- Relator(a)
- Renato de Lacerda Paiva
- Órgão julgador
- 7ª Turma
- Data do julgamento
- 21/10/2020
- Data de publicação
- 23/10/2020
TST – Agravo Interno 0011474-95.2016.5.03.0131, Rel. Renato de Lacerda Paiva, 7ª Turma, j. 21/10/2020, p. 23/10/2020
EMENTA: AGRAVO INTERNO. AGRAVO DE INSTRUMENTO EM RECURSO DE REVISTA INTERPOSTO PELO RECLAMANTE SOB A ÉGIDE DA LEI Nº 13.467/2017. TERCEIRIZAÇÃO - ADMINISTRAÇÃO PÚBLICA - RESPONSABILIDADE SUBSIDIÁRIA - CULPA IN VIGILANDO - AUSÊNCIA DE TRANSCENDÊNCIA. Conforme preconiza o artigo 896-A da CLT, com redação atribuída pela Lei nº 13.467/2017, antes de se examinar os pressupostos intrínsecos do recurso de revista, faz-se necessário verificar se a causa oferece transcendência.
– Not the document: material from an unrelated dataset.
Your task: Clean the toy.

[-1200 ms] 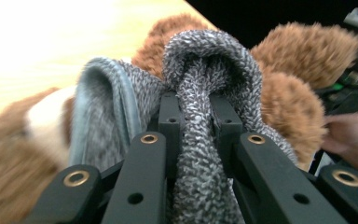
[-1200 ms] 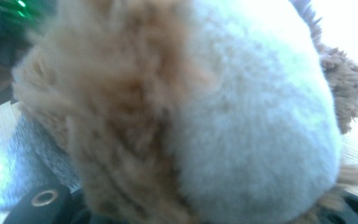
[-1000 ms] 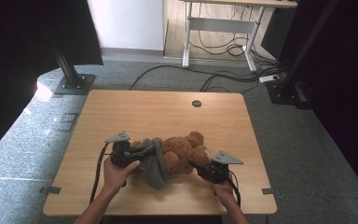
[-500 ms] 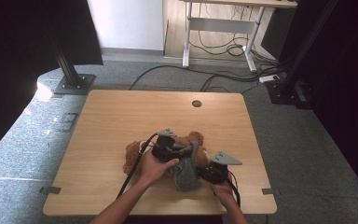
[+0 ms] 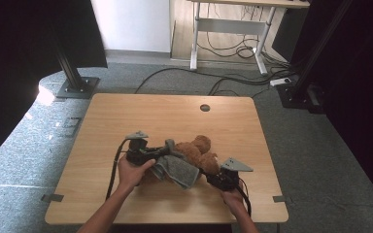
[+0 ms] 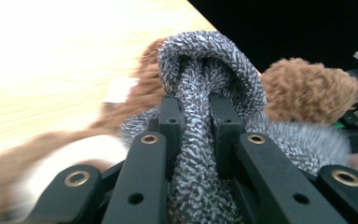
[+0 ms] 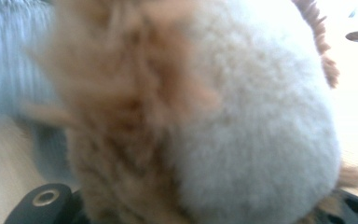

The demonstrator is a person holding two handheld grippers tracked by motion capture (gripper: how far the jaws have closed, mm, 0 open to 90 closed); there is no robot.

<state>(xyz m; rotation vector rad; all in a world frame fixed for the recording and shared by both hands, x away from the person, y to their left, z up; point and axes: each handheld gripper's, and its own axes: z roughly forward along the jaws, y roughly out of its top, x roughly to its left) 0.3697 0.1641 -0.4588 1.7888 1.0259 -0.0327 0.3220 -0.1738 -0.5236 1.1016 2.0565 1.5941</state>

No caso, não há transcendência política , porque o acórdão regional está em consonância com a tese fixada pelo Supremo Tribunal Federal no Tema 246, ao concluir que não restou configurada a responsabilidade subsidiária da Administração Pública, na medida em que, muito embora tenha consignado que o ônus da prova quanto à demonstração da presença da culpa in vigilando do ente público caberia ao reclamante, contrariando, portanto, a jurisprudência da e. SBDI-1 sobre a questão, registrou expressamente que o ente público conseguiu comprovar que fiscalizou adequadamente o cumprimento das obrigações trabalhistas, de forma que restou demonstrado que o ente público não incorreu em culpa in vigilando . Ademais, não se verifica o preenchimento dos requisitos de natureza econômica, social ou jurídica a justificar o conhecimento do apelo. Agravo interno a que se nega provimento. (Tribunal Superior do Trabalho (7ª Turma). Acórdão: 0011474-95.2016.5.03.0131. Relator(a): RENATO DE LACERDA PAIVA. Data de julgamento: 21/10/2020. Juntado aos autos em 23/10/2020.)